Your goal: Return each entry below word for word, leaving out any image.

Data to use:
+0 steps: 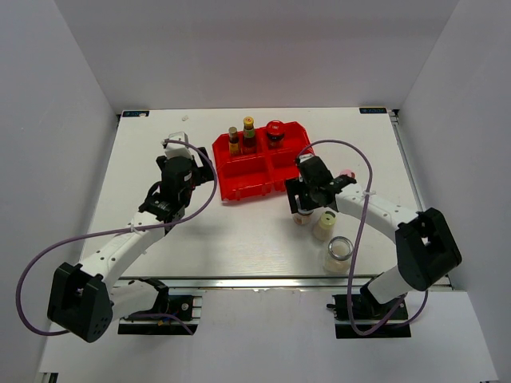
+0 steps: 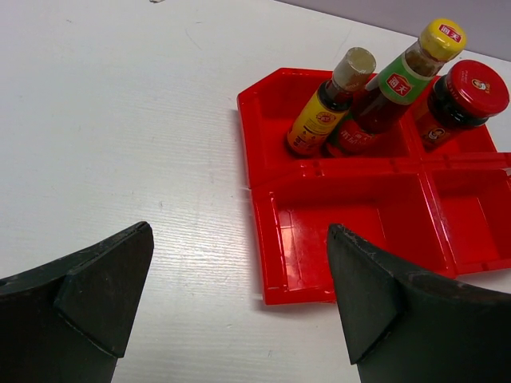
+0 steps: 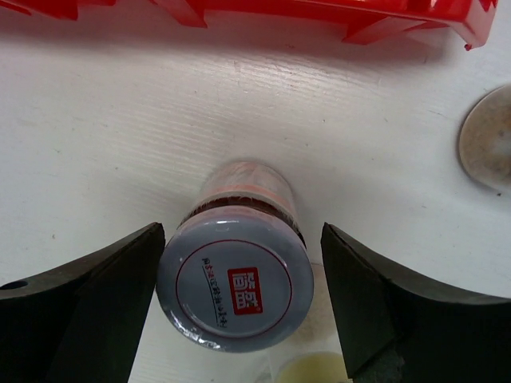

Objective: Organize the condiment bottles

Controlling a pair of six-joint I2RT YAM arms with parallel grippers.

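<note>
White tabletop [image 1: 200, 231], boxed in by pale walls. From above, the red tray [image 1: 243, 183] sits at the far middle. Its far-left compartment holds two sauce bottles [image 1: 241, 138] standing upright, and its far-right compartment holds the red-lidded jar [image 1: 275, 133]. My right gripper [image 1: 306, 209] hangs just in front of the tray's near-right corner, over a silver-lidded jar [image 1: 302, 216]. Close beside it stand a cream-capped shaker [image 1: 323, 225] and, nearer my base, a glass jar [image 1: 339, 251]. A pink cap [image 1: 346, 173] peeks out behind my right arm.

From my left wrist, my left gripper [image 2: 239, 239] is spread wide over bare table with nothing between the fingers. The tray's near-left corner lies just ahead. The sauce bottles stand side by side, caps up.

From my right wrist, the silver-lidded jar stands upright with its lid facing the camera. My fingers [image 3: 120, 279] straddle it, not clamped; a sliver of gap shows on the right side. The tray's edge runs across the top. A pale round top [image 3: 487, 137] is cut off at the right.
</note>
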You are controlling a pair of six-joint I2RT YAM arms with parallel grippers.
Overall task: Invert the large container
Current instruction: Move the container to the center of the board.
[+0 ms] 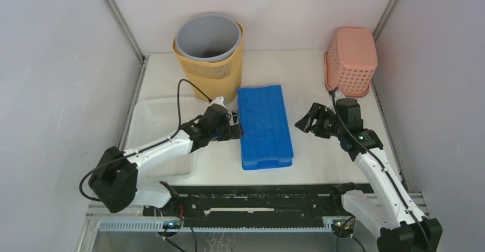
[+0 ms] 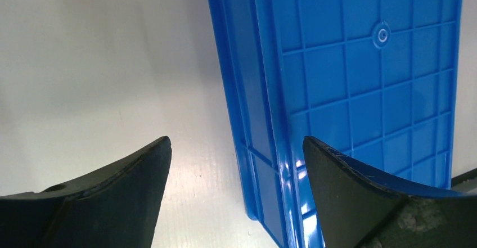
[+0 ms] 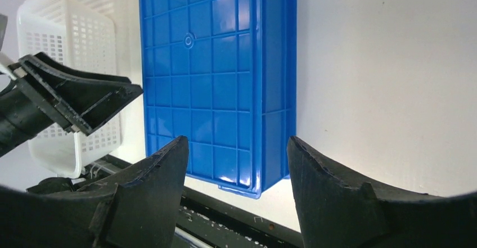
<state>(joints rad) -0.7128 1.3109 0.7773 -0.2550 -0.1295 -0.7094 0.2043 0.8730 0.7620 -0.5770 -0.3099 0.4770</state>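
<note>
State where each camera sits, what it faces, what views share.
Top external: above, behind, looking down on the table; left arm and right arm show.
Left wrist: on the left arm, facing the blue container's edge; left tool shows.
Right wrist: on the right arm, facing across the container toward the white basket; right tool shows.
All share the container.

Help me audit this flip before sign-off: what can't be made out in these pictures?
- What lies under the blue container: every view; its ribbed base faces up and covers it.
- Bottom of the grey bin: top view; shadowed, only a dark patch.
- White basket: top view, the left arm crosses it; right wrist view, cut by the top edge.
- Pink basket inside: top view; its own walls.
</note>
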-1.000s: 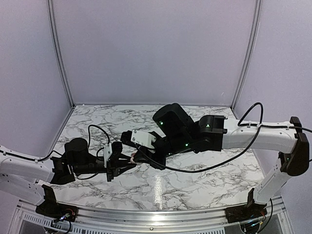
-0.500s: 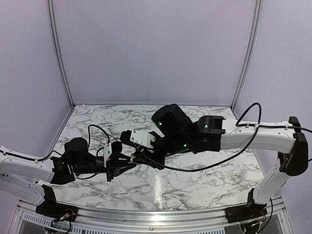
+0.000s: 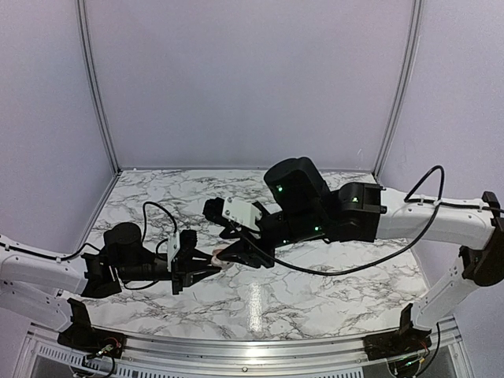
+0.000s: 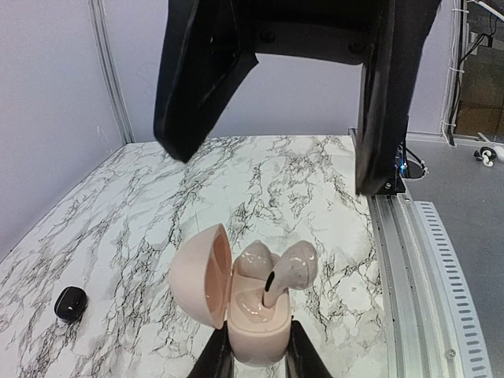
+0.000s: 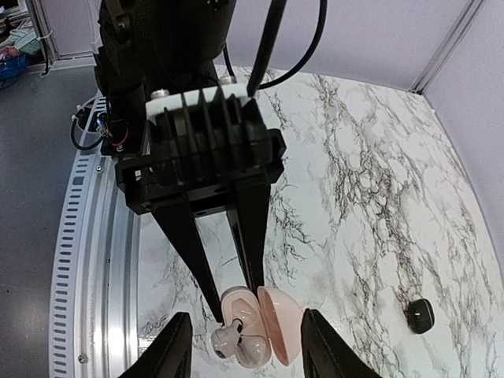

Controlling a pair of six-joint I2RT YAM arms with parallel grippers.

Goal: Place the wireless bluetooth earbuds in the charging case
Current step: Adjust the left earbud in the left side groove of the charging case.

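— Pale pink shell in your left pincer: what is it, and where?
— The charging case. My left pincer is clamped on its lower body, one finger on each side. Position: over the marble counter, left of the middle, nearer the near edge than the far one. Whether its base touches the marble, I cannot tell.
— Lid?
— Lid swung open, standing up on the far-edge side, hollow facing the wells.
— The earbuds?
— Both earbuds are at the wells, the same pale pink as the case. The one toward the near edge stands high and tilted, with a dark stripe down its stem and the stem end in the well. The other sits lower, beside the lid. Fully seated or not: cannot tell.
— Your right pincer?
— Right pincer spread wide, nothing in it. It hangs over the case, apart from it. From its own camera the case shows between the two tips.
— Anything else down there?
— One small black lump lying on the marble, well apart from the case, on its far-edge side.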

Exercise solution:
+0 steps: 
+0 steps: 
+0 steps: 

Objective: Organize the condiment bottles

Controlling a pair of six-joint I2RT YAM arms with parallel grippers.

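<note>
White tabletop [image 1: 200, 231], boxed in by pale walls. From above, the red tray [image 1: 243, 183] sits at the far middle. Its far-left compartment holds two sauce bottles [image 1: 241, 138] standing upright, and its far-right compartment holds the red-lidded jar [image 1: 275, 133]. My right gripper [image 1: 306, 209] hangs just in front of the tray's near-right corner, over a silver-lidded jar [image 1: 302, 216]. Close beside it stand a cream-capped shaker [image 1: 323, 225] and, nearer my base, a glass jar [image 1: 339, 251]. A pink cap [image 1: 346, 173] peeks out behind my right arm.

From my left wrist, my left gripper [image 2: 239, 239] is spread wide over bare table with nothing between the fingers. The tray's near-left corner lies just ahead. The sauce bottles stand side by side, caps up.

From my right wrist, the silver-lidded jar stands upright with its lid facing the camera. My fingers [image 3: 120, 279] straddle it, not clamped; a sliver of gap shows on the right side. The tray's edge runs across the top. A pale round top [image 3: 487, 137] is cut off at the right.
</note>
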You are controlling a pair of six-joint I2RT YAM arms with parallel grippers.
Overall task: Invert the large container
Current instruction: Move the container to the center of the board.
[+0 ms] 
[+0 ms] 
[+0 ms] 
<state>(joints rad) -0.7128 1.3109 0.7773 -0.2550 -0.1295 -0.7094 0.2043 0.8730 0.7620 -0.5770 -0.3099 0.4770</state>
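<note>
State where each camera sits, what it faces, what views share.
Top external: above, behind, looking down on the table; left arm and right arm show.
Left wrist: on the left arm, facing the blue container's edge; left tool shows.
Right wrist: on the right arm, facing across the container toward the white basket; right tool shows.
All share the container.

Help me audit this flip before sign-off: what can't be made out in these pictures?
- What lies under the blue container: every view; its ribbed base faces up and covers it.
- Bottom of the grey bin: top view; shadowed, only a dark patch.
- White basket: top view, the left arm crosses it; right wrist view, cut by the top edge.
- Pink basket inside: top view; its own walls.
</note>
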-1.000s: 
-0.500s: 
+0.000s: 
+0.000s: 
+0.000s: 

Controlling a pair of six-joint I2RT YAM arms with parallel grippers.

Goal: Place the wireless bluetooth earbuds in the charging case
Current step: Adjust the left earbud in the left side groove of the charging case.

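— Pale pink shell in your left pincer: what is it, and where?
— The charging case. My left pincer is clamped on its lower body, one finger on each side. Position: over the marble counter, left of the middle, nearer the near edge than the far one. Whether its base touches the marble, I cannot tell.
— Lid?
— Lid swung open, standing up on the far-edge side, hollow facing the wells.
— The earbuds?
— Both earbuds are at the wells, the same pale pink as the case. The one toward the near edge stands high and tilted, with a dark stripe down its stem and the stem end in the well. The other sits lower, beside the lid. Fully seated or not: cannot tell.
— Your right pincer?
— Right pincer spread wide, nothing in it. It hangs over the case, apart from it. From its own camera the case shows between the two tips.
— Anything else down there?
— One small black lump lying on the marble, well apart from the case, on its far-edge side.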

That concludes the answer to the exercise.